- _Information provided_:
↓↓↓

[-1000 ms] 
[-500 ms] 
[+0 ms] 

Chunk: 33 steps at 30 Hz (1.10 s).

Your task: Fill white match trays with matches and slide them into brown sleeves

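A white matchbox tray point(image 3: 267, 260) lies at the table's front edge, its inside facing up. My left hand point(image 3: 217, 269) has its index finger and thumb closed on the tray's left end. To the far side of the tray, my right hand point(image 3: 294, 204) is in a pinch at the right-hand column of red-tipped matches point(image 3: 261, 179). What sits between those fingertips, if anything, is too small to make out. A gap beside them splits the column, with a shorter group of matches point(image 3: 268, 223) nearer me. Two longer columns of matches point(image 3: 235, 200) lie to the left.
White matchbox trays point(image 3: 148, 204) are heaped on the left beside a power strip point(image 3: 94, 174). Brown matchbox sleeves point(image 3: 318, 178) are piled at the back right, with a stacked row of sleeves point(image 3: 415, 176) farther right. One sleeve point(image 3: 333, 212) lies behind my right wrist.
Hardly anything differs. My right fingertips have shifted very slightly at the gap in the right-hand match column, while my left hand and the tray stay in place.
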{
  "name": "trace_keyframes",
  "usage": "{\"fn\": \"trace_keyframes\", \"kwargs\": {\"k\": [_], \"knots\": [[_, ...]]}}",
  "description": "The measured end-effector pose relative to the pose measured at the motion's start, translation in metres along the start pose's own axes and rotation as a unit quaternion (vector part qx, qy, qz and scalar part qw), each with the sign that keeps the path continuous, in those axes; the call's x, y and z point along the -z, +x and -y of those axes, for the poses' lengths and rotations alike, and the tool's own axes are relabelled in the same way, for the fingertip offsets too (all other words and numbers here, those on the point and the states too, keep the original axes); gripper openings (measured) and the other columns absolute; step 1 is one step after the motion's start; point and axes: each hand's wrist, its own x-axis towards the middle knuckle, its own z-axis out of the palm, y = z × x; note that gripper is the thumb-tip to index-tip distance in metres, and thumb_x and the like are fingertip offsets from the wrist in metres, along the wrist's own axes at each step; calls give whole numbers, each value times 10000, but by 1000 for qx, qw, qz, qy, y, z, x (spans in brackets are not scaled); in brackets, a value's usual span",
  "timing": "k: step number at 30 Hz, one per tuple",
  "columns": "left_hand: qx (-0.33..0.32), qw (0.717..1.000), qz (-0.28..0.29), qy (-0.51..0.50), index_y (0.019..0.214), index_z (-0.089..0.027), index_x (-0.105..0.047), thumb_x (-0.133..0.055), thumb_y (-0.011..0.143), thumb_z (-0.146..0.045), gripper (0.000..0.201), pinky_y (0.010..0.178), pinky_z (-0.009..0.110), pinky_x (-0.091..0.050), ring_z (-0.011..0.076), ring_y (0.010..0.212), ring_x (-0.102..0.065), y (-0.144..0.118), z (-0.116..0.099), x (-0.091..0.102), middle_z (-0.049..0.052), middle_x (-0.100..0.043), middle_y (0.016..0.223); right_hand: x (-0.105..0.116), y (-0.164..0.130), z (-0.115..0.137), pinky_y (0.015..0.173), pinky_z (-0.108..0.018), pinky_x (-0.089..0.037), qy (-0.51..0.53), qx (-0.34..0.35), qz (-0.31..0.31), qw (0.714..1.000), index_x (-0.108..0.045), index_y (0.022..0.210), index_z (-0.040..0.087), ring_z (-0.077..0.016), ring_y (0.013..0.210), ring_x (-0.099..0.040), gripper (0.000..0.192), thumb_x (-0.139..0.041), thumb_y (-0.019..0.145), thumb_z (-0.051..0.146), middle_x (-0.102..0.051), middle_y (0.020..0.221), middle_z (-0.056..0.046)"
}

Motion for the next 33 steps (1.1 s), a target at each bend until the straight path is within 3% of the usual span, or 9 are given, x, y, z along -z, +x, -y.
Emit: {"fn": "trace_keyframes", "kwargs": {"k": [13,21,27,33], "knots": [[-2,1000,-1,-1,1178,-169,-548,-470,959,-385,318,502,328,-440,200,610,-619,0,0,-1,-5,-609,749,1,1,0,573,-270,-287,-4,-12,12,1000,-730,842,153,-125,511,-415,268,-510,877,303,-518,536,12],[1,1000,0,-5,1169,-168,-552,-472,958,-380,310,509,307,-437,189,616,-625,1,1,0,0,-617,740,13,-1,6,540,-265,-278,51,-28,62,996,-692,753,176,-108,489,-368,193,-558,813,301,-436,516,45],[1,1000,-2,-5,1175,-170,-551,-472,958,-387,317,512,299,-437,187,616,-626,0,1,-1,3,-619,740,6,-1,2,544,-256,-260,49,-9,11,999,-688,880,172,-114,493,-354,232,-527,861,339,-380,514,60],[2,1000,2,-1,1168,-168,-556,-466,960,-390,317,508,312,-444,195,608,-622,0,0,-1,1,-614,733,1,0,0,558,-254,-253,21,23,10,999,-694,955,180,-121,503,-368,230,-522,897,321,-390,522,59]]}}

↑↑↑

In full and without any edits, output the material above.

- _Result for this task_:
[-1000 ms] 
[-500 ms] 
[+0 ms] 

Chunk: 33 steps at 30 Hz (1.10 s).

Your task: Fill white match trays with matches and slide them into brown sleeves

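A white matchbox tray point(image 3: 267, 260) lies at the table's front edge, its inside facing up. My left hand point(image 3: 217, 269) has its index finger and thumb closed on the tray's left end. To the far side of the tray, my right hand point(image 3: 294, 204) is in a pinch at the right-hand column of red-tipped matches point(image 3: 261, 179). What sits between those fingertips, if anything, is too small to make out. A gap beside them splits the column, with a shorter group of matches point(image 3: 268, 223) nearer me. Two longer columns of matches point(image 3: 235, 200) lie to the left.
White matchbox trays point(image 3: 148, 204) are heaped on the left beside a power strip point(image 3: 94, 174). Brown matchbox sleeves point(image 3: 318, 178) are piled at the back right, with a stacked row of sleeves point(image 3: 415, 176) farther right. One sleeve point(image 3: 333, 212) lies behind my right wrist.
Hardly anything differs. My right fingertips have shifted very slightly at the gap in the right-hand match column, while my left hand and the tray stay in place.
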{
  "name": "trace_keyframes",
  "usage": "{\"fn\": \"trace_keyframes\", \"kwargs\": {\"k\": [_], \"knots\": [[_, ...]]}}",
  "description": "The measured end-effector pose relative to the pose measured at the motion's start, translation in metres along the start pose's own axes and rotation as a unit quaternion (vector part qx, qy, qz and scalar part qw), each with the sign that keeps the path continuous, in those axes; the call's x, y and z point along the -z, +x and -y of those axes, for the poses' lengths and rotations alike, and the tool's own axes are relabelled in the same way, for the fingertip offsets too (all other words and numbers here, those on the point and the states too, keep the original axes); gripper openings (measured) and the other columns absolute; step 1 is one step after the motion's start; point and axes: each hand's wrist, its own x-axis towards the middle knuckle, its own z-axis out of the palm, y = z × x; note that gripper is the thumb-tip to index-tip distance in metres, and thumb_x and the like are fingertip offsets from the wrist in metres, along the wrist's own axes at each step; calls give whole numbers, each value times 10000, but by 1000 for qx, qw, qz, qy, y, z, x (spans in brackets are not scaled); in brackets, a value's usual span",
  "timing": "k: step number at 30 Hz, one per tuple",
  "columns": "left_hand: qx (-0.33..0.32), qw (0.717..1.000), qz (-0.28..0.29), qy (-0.51..0.50), index_y (0.019..0.214), index_z (-0.089..0.027), index_x (-0.105..0.047), thumb_x (-0.133..0.055), thumb_y (-0.011..0.143), thumb_z (-0.146..0.045), gripper (0.000..0.201), pinky_y (0.010..0.178), pinky_z (-0.009..0.110), pinky_x (-0.091..0.050), ring_z (-0.011..0.076), ring_y (0.010..0.212), ring_x (-0.102..0.065), y (-0.144..0.118), z (-0.116..0.099), x (-0.091..0.102), middle_z (-0.049..0.052), middle_x (-0.100..0.043), middle_y (0.016..0.223); right_hand: x (-0.105..0.116), y (-0.164..0.130), z (-0.115..0.137), pinky_y (0.015..0.173), pinky_z (-0.108..0.018), pinky_x (-0.089..0.037), qy (-0.51..0.53), qx (-0.34..0.35), qz (-0.31..0.31), qw (0.714..1.000), index_x (-0.108..0.045), index_y (0.022..0.210), index_z (-0.040..0.087), ring_z (-0.077..0.016), ring_y (0.013..0.210), ring_x (-0.099..0.040), gripper (0.000..0.192), thumb_x (-0.139..0.041), thumb_y (-0.019..0.145), thumb_z (-0.051..0.146), middle_x (-0.102..0.051), middle_y (0.020..0.221), middle_z (-0.056..0.046)"
}

Motion for the next 33 steps (1.1 s), a target at each bend until the straight path is within 3% of the usual span, or 9 are given, x, y, z along -z, +x, -y.
Emit: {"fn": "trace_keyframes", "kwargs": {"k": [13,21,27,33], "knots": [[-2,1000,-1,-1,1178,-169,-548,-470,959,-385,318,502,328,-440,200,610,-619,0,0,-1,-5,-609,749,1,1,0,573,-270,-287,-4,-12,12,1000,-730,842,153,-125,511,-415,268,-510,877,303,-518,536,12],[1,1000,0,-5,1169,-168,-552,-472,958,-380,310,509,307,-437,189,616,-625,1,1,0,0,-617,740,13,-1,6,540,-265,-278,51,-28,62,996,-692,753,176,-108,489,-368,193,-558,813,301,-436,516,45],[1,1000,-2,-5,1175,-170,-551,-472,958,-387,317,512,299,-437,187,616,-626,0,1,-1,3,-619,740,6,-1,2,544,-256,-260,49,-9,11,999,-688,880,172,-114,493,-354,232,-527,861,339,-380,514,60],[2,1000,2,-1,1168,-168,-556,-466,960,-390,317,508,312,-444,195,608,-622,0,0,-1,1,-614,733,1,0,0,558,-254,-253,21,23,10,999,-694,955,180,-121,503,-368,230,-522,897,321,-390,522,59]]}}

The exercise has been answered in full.